### INSTRUCTIONS TO FOLLOW
Extract only the first line of the listing and every line after it up to and including the one with "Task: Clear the". Omit the pictures.

### THE DATA
★ ★ ★ ★ ★ ★ ★

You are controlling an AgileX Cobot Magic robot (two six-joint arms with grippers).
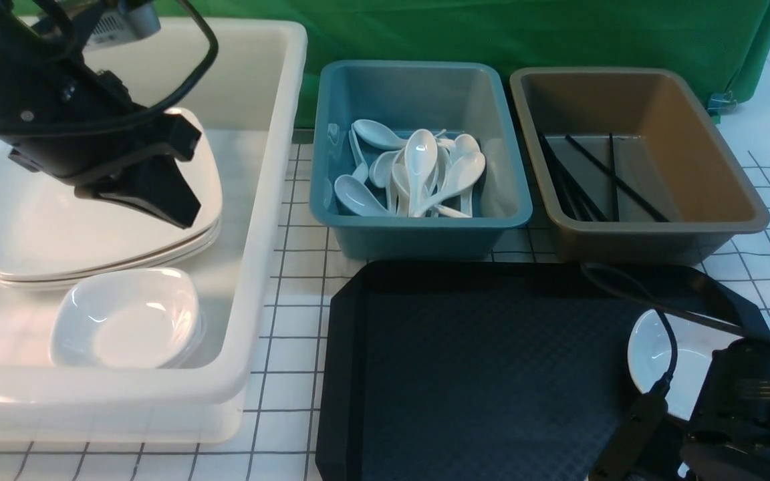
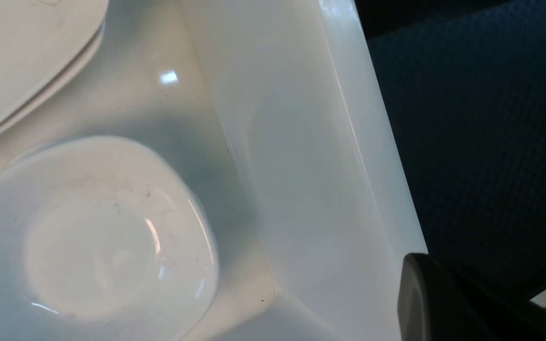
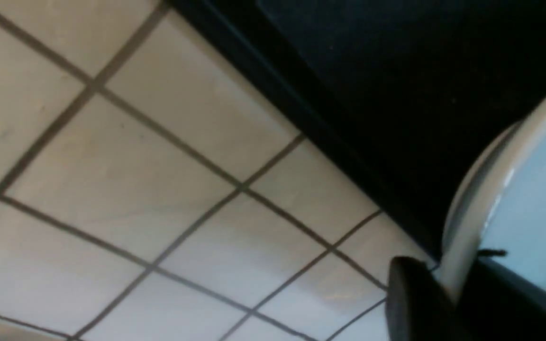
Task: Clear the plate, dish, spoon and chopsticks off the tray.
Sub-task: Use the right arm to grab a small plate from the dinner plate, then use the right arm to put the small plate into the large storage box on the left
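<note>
1. The right gripper point(image 3: 458, 291) sits low at the tray's point(image 1: 465, 374) right end. Its arm is folded down close to the surface, with a cable looping over it.
2. Its jaws look closed on the rim of the dish point(image 1: 659, 357), one finger point(image 3: 410, 303) outside the rim and the other inside. The dish is over the tray, near its edge, and the gridded table point(image 3: 159, 189) lies just beyond the outer finger.
3. The left gripper point(image 1: 158, 194) hangs over the white bin point(image 1: 258, 280), its arm slanting down from the far corner.
4. Nothing is in its jaws, and I cannot tell how wide they stand.
5. Right under those jaws lies a stack of plates point(image 1: 77, 227). Just below the fingertips, nearer the bin's front wall, are stacked dishes point(image 1: 124, 321).
6. Well beyond both grippers, spoons point(image 1: 422, 174) fill the teal tub point(image 1: 418, 237) and chopsticks point(image 1: 615, 177) lie in the brown tub point(image 1: 652, 240).
</note>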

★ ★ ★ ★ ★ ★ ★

### SOLVED EXERCISE
You are controlling an AgileX Cobot Magic robot (two six-joint arms with grippers).
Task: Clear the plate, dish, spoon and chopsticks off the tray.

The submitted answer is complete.